DATA TO EXAMINE section start
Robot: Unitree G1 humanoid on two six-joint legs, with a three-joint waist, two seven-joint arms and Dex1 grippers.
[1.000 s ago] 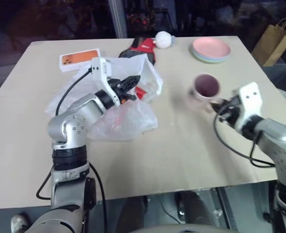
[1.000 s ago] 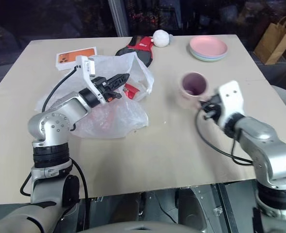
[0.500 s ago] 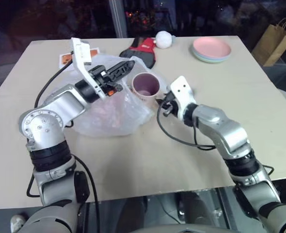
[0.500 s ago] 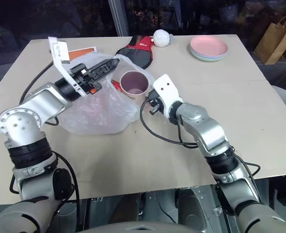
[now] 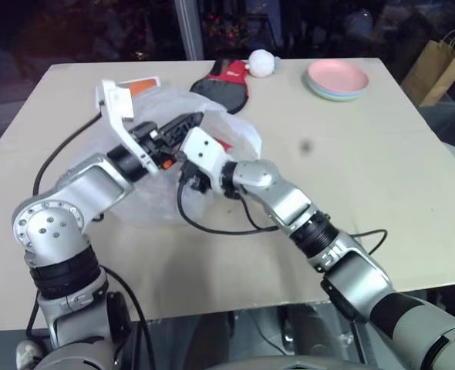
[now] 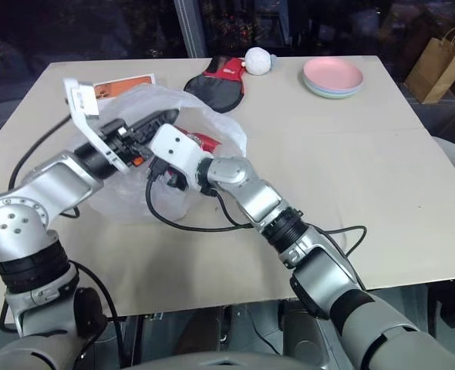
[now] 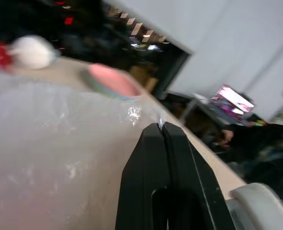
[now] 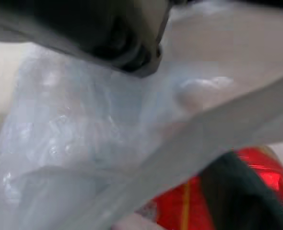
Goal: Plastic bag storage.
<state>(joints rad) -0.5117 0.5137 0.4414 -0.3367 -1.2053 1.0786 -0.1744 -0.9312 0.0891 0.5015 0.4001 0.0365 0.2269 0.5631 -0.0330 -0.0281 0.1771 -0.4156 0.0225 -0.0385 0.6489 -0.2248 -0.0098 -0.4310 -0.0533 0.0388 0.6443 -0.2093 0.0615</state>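
The left gripper (image 7: 161,128) is clamped on the rim of the plastic bag (image 5: 239,127), while the right gripper (image 6: 160,171) reaches into it, finger spread unclear.

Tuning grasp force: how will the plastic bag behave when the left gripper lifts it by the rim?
Probably floppy: the plastic bag is thin, crinkled film that sags around the left gripper, shut on its rim. Likely very light itself, but a red packet shows through, so contents may shift and pull it. Film pinched this narrowly could slip or tear.
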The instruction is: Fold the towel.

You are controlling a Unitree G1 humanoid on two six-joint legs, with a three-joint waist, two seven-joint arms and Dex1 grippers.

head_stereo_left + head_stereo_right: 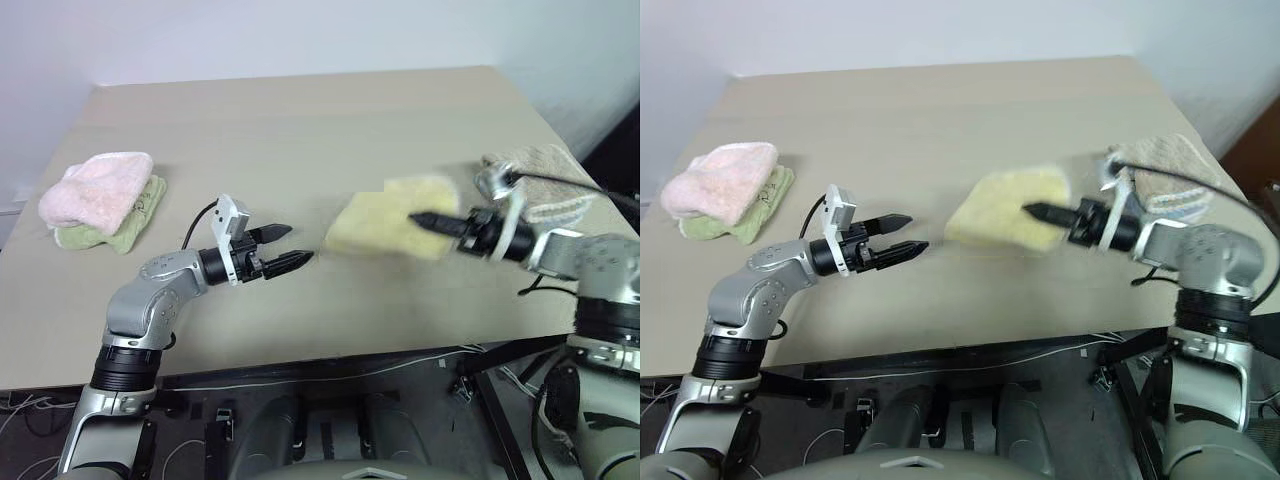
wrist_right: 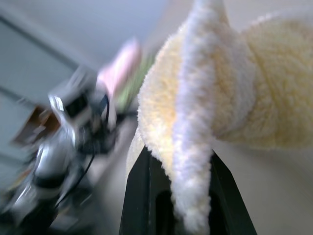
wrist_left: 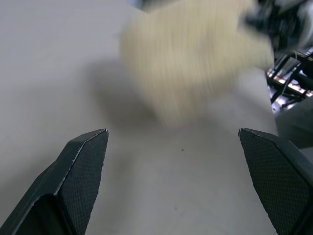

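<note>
head views, towel: the pale yellow towel (image 1: pixel 392 226) is hanging bunched up over the table (image 1: pixel 300 130), a bit right of centre, and it's looking smeared.
head views, right claw: the right claw (image 1: pixel 420 217) is coming in from 3 o'clock and pointing toward 9 o'clock, fingers pinched together on the towel's right-hand side, so it's gripping the cloth.
head views, left claw: the left claw (image 1: pixel 290 247) is sitting around 7 o'clock of the table, pointing toward 3 o'clock at the towel, fingers spread with nothing between them, and it's staying clear of the cloth.
head views, other stuff: a pink fluffy towel (image 1: pixel 96 190) is lying on top of a green towel (image 1: pixel 130 224) out at 9 o'clock, and a beige towel (image 1: pixel 545 182) is sitting at the 3 o'clock edge just behind the right arm.
left wrist view: both black fingers (image 3: pixel 80 171) are standing wide apart over bare table, and the yellow towel (image 3: pixel 190 54) is floating blurry beyond them, throwing a shadow on the surface.
right wrist view: the towel (image 2: pixel 220 98) is draping right over the claw (image 2: pixel 183 191), with the whitish trim (image 2: pixel 195 117) running down between the two fingers, which are squeezing it. The left arm is showing as a blur in the background, with the pink towel behind it.
</note>
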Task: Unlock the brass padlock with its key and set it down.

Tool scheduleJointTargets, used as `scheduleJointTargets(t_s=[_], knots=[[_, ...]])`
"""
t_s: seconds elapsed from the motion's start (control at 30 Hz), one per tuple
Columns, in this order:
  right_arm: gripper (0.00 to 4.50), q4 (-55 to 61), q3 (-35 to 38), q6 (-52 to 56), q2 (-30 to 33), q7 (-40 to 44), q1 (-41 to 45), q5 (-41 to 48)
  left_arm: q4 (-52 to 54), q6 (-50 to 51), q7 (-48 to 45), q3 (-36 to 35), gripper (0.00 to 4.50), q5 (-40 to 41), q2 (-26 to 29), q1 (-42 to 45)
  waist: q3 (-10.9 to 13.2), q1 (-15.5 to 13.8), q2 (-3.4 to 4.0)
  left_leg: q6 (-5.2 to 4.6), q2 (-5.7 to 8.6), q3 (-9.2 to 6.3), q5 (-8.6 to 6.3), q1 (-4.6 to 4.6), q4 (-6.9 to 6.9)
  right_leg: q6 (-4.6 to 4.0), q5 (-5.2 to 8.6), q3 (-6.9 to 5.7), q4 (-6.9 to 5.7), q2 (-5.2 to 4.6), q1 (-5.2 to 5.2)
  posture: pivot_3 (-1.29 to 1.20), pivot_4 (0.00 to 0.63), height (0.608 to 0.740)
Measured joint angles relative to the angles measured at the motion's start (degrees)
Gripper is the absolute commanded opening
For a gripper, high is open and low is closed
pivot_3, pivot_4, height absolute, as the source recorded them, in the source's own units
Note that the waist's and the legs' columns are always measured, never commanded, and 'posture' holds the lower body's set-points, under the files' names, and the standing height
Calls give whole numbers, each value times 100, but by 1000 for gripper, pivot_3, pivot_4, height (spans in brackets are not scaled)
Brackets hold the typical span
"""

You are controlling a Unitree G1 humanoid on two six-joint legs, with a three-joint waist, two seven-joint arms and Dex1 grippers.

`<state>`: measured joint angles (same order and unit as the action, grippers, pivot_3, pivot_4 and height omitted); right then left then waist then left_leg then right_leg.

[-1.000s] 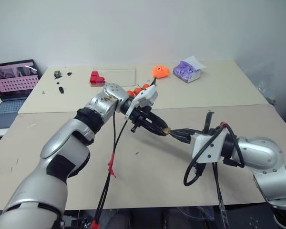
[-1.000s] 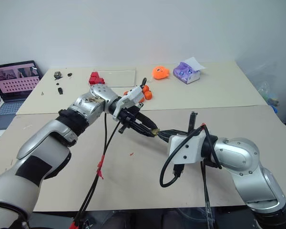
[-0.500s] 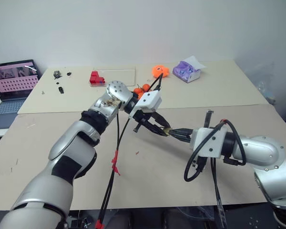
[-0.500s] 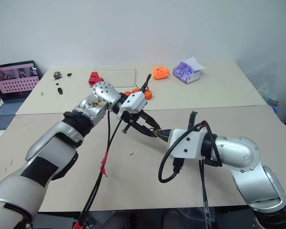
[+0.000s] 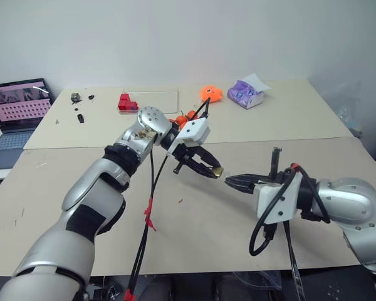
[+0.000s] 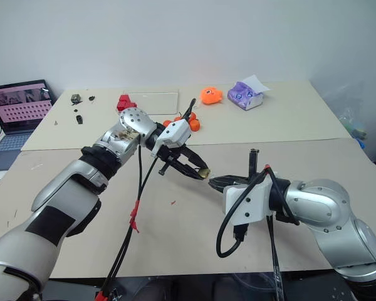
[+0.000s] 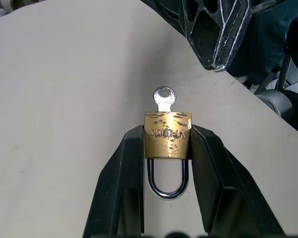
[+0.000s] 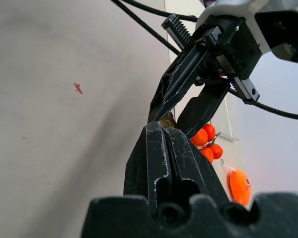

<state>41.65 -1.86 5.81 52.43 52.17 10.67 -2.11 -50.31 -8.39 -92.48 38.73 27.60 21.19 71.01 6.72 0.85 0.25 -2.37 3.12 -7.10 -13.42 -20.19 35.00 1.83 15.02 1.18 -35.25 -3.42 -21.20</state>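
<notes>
Left tool [image 7: 167, 163] around brass padlock [image 7: 167, 141]

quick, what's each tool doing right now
Left tool: closed on the brass padlock, with the key in it.
Right tool: shut, holding nothing, just short of the padlock.

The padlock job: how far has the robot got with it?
Done: the key sits in the brass padlock. In hand: the left gripper holds the padlock above the table, while the shut right gripper is just clear of it. Left: the shackle looks unreleased, so turning the key, then setting the padlock down.
</notes>
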Motion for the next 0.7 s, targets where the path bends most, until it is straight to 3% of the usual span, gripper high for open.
scheduleJointTargets(t_s=[0.03,0.1,0.13,0.23,0.27,0.7], knots=[[75,-27,0,-52,0,-1,-16,-13,3,16,0,10,822,31,8,-9,0,1,-1,0,0,0,0,0,0,0,0,0,-1,0,0,0,150,740],[660,-84,4,-194,-2,-18,-40,-75,37,93,0,53,822,90,12,-28,1,12,-1,0,0,0,0,0,1,0,0,1,-6,0,0,0,150,740],[714,-85,4,-207,-3,-20,-43,-80,44,96,0,56,822,92,12,-29,1,12,-2,0,-1,0,0,0,1,0,0,1,-6,0,0,0,150,740],[1602,-151,14,-317,-30,-44,-68,-108,100,115,0,87,822,158,30,-32,3,8,-4,0,-1,0,0,0,1,0,0,1,-5,0,0,0,150,740],[2096,-184,14,-363,-30,-57,-69,-132,115,122,0,94,822,173,43,-32,3,9,-5,0,-1,0,0,0,1,0,0,1,-5,1,0,0,150,740],[2096,-406,13,-733,-51,-176,-66,-458,271,327,0,274,822,289,138,-41,3,4,-4,0,0,0,0,0,2,-1,0,1,-5,0,0,0,150,740]])
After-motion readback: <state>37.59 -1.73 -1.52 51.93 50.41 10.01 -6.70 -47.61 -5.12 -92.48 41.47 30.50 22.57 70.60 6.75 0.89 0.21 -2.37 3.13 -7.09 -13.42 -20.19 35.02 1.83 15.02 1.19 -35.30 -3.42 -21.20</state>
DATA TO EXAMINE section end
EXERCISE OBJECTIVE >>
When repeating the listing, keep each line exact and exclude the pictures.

TASK RESULT >>
Robot: Unitree G1 humanoid on two six-joint legs, with a three-joint waist, two seven-joint arms and Dex1 grippers.
[1.000 s ago] 
[1.000 s ago] 
[0.500 s ago] 
[0.500 s ago] 
[now] 
[now] 
[now] 
[now] 
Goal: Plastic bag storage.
<state>(joints rad) -0.5117 0.5137 0.4414 -0.3367 -1.2053 1.0786 -0.1744 -0.9312 0.0891 0.5015 0.4001 0.0365 0.2269 0.5631 -0.0330 -0.0281 0.1771 -0.4156 0.0225 -0.0385 0.6489 -0.2248 -0.0098 -0.4310 -0.0533 0.0388 0.6443 -0.2093 0.0615</state>
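The left gripper (image 7: 161,128) is clamped on the rim of the plastic bag (image 5: 239,127), while the right gripper (image 6: 160,171) reaches into it, finger spread unclear.

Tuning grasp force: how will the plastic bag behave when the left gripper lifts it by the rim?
Probably floppy: the plastic bag is thin, crinkled film that sags around the left gripper, shut on its rim. Likely very light itself, but a red packet shows through, so contents may shift and pull it. Film pinched this narrowly could slip or tear.
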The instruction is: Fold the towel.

You are controlling a Unitree G1 humanoid on two six-joint legs, with a three-joint waist, two seven-joint arms and Dex1 grippers.

head_stereo_left + head_stereo_right: 
wrist_right: 
wrist_left: 

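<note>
head views, towel: the pale yellow towel (image 1: pixel 392 226) is hanging bunched up over the table (image 1: pixel 300 130), a bit right of centre, and it's looking smeared.
head views, right claw: the right claw (image 1: pixel 420 217) is coming in from 3 o'clock and pointing toward 9 o'clock, fingers pinched together on the towel's right-hand side, so it's gripping the cloth.
head views, left claw: the left claw (image 1: pixel 290 247) is sitting around 7 o'clock of the table, pointing toward 3 o'clock at the towel, fingers spread with nothing between them, and it's staying clear of the cloth.
head views, other stuff: a pink fluffy towel (image 1: pixel 96 190) is lying on top of a green towel (image 1: pixel 130 224) out at 9 o'clock, and a beige towel (image 1: pixel 545 182) is sitting at the 3 o'clock edge just behind the right arm.
left wrist view: both black fingers (image 3: pixel 80 171) are standing wide apart over bare table, and the yellow towel (image 3: pixel 190 54) is floating blurry beyond them, throwing a shadow on the surface.
right wrist view: the towel (image 2: pixel 220 98) is draping right over the claw (image 2: pixel 183 191), with the whitish trim (image 2: pixel 195 117) running down between the two fingers, which are squeezing it. The left arm is showing as a blur in the background, with the pink towel behind it.
</note>
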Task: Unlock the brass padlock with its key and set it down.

Tool scheduleJointTargets, used as `scheduleJointTargets(t_s=[_], knots=[[_, ...]])`
"""
t_s: seconds elapsed from the motion's start (control at 30 Hz), one per tuple
Columns, in this order:
  right_arm: gripper (0.00 to 4.50), q4 (-55 to 61), q3 (-35 to 38), q6 (-52 to 56), q2 (-30 to 33), q7 (-40 to 44), q1 (-41 to 45), q5 (-41 to 48)
  left_arm: q4 (-52 to 54), q6 (-50 to 51), q7 (-48 to 45), q3 (-36 to 35), gripper (0.00 to 4.50), q5 (-40 to 41), q2 (-26 to 29), q1 (-42 to 45)
  waist: q3 (-10.9 to 13.2), q1 (-15.5 to 13.8), q2 (-3.4 to 4.0)
  left_leg: q6 (-5.2 to 4.6), q2 (-5.7 to 8.6), q3 (-9.2 to 6.3), q5 (-8.6 to 6.3), q1 (-4.6 to 4.6), q4 (-6.9 to 6.9)
  right_leg: q6 (-4.6 to 4.0), q5 (-5.2 to 8.6), q3 (-6.9 to 5.7), q4 (-6.9 to 5.7), q2 (-5.2 to 4.6), q1 (-5.2 to 5.2)
  posture: pivot_3 (-1.29 to 1.20), pivot_4 (0.00 to 0.63), height (0.608 to 0.740)
Measured joint angles relative to the angles measured at the motion's start (degrees)
Gripper is the absolute commanded opening
For a gripper, high is open and low is closed
pivot_3, pivot_4, height absolute, as the source recorded them, in the source's own units
Note that the waist's and the legs' columns are always measured, never commanded, and 'posture' holds the lower body's set-points, under the files' names, and the standing height
Calls give whole numbers, each value times 100, but by 1000 for gripper, pivot_3, pivot_4, height (spans in brackets are not scaled)
Brackets hold the typical span
"""

You are controlling a Unitree G1 humanoid on two six-joint legs, with a three-joint waist, two seven-joint arms and Dex1 grippers.

`<state>`: measured joint angles (same order and unit as the action, grippers, pivot_3, pivot_4 and height omitted); right then left then waist then left_leg then right_leg.

[-1.000s] 
[-1.000s] 
[-0.500s] 
[-0.500s] 
[+0.000s] 
[+0.000s] 
[+0.000s] 
[+0.000s] 

<state>41.65 -1.86 5.81 52.43 52.17 10.67 -2.11 -50.31 -8.39 -92.48 38.73 27.60 21.19 71.01 6.72 0.85 0.25 -2.37 3.12 -7.10 -13.42 -20.19 35.00 1.83 15.02 1.18 -35.25 -3.42 -21.20</state>
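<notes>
Left tool [image 7: 167, 163] around brass padlock [image 7: 167, 141]

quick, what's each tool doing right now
Left tool: closed on the brass padlock, with the key in it.
Right tool: shut, holding nothing, just short of the padlock.

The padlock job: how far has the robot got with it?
Done: the key sits in the brass padlock. In hand: the left gripper holds the padlock above the table, while the shut right gripper is just clear of it. Left: the shackle looks unreleased, so turning the key, then setting the padlock down.
</notes>
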Motion for the next 0.7 s, targets where the path bends most, until it is straight to 3% of the usual span, gripper high for open.
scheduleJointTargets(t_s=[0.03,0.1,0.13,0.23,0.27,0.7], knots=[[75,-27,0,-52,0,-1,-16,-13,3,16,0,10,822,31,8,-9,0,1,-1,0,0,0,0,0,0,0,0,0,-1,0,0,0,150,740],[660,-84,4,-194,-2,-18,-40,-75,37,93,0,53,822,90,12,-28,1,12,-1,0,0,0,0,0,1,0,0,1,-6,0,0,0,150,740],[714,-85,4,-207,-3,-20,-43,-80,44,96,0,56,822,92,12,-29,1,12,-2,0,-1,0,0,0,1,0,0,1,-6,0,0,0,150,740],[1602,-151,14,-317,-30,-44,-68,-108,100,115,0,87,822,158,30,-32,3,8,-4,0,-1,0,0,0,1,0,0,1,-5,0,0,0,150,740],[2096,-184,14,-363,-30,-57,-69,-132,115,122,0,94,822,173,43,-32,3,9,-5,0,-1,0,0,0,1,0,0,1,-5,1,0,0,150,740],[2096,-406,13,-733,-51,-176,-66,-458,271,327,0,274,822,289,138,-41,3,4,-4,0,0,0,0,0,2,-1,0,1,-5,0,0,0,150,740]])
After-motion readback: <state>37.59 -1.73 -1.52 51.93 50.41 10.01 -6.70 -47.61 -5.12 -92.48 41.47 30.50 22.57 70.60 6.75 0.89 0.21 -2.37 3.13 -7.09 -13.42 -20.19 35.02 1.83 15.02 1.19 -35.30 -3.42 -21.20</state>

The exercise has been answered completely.